Guido Crosetto, Ministro della Difesa, ha affrontato le polemiche riguardanti la sua presenza a Dubai durante un’audizione di oltre due ore davanti alle commissioni riunite di Camera e Senato, in un momento delicato per la sicurezza internazionale. Sullo sfondo della tensione tra Stati Uniti, Israele e Iran, la sua decisione di restare a Dubai ha suscitato critiche soprattutto da parte dell’opposizione. “Forse ho sbagliato, chiedo scusa, ma c’erano i miei due figli e volevo restare con loro”, ha affermato ripetutamente Crosetto, cercando di giustificare la sua scelta.
Il Ministro ha chiarito che la sua permanenza negli Emirati non è stata influenzata dai bombardamenti in corso, contrariamente a quanto insinuato. “Sono partito a livello privato e ho svolto le mie responsabilità istituzionali senza gravare sul bilancio dello Stato”, ha spiegato Crosetto, evidenziando che la sua decisione di restare era personale. Ha raccontato di aver trascorso notti in un bunker e di aver organizzato il rientro in sicurezza dei cittadini italiani presenti a Dubai.

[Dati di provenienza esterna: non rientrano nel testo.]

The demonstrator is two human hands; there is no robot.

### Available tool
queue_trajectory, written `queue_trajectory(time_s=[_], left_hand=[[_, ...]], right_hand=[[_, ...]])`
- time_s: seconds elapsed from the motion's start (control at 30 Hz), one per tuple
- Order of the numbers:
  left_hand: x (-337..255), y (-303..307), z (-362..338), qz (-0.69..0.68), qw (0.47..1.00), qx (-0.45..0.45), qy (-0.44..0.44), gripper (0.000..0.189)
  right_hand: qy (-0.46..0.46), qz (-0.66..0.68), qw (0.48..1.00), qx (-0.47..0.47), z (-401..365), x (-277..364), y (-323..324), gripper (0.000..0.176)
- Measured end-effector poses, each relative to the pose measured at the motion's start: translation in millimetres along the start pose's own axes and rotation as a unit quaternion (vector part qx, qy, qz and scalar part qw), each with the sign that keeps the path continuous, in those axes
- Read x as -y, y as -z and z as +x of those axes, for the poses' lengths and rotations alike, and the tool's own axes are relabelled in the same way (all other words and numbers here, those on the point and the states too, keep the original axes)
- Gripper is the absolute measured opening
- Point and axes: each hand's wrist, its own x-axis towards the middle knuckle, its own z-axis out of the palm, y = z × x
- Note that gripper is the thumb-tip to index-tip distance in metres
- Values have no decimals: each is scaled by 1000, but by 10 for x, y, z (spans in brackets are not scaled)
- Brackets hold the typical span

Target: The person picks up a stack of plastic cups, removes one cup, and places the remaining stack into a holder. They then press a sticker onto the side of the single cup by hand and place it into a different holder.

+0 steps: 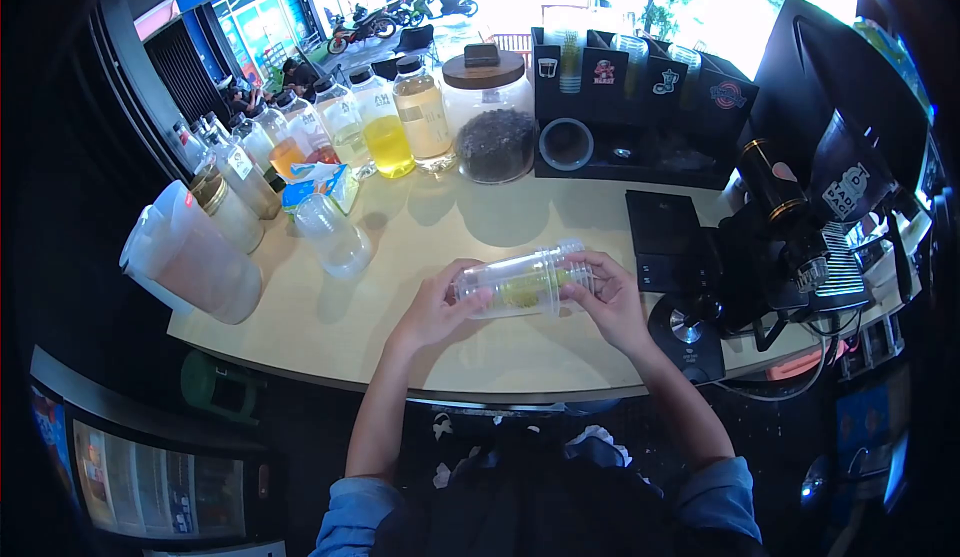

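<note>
Clear plastic cups (515, 285), nested together and lying on their side, are held just over the front middle of the counter. A yellow-green print shows through their walls. My left hand (438, 304) is wrapped around the left end of the cups, thumb on the near side. Around the right end, by the rims, my right hand (614, 305) has its fingers and thumb closed. To the left, another clear plastic cup (335, 242) stands on the counter beside a blue and white packet (305, 195).
A large plastic pitcher (195, 252) is at the left. Bottles and a wood-lidded jar (495, 132) line the back. A black cup organizer (640, 107) stands at the back right, and a black espresso machine (775, 237) with a tamper (686, 322) is on the right.
</note>
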Motion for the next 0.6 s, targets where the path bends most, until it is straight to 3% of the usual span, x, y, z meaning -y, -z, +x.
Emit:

Nonostante le sue giustificazioni, le opposizioni non sembrano convinte. Riccardo Magi ha definito imbarazzante la situazione, mentre Giuseppe Conte ha sollevato interrogativi sulla reale natura del viaggio: “Ora non possiamo sentirci tutelati da questo governo”, ha dichiarato. Crosetto ha ribadito la sua costante comunicazione con il ministero anche se all’estero, sostenendo di non aver mai perso di vista la sicurezza dei militari italiani. “Nessuno era stato avvertito di quanto stava accadendo in Iran”, ha concluso, sottolineando l’imprevedibilità della situazione.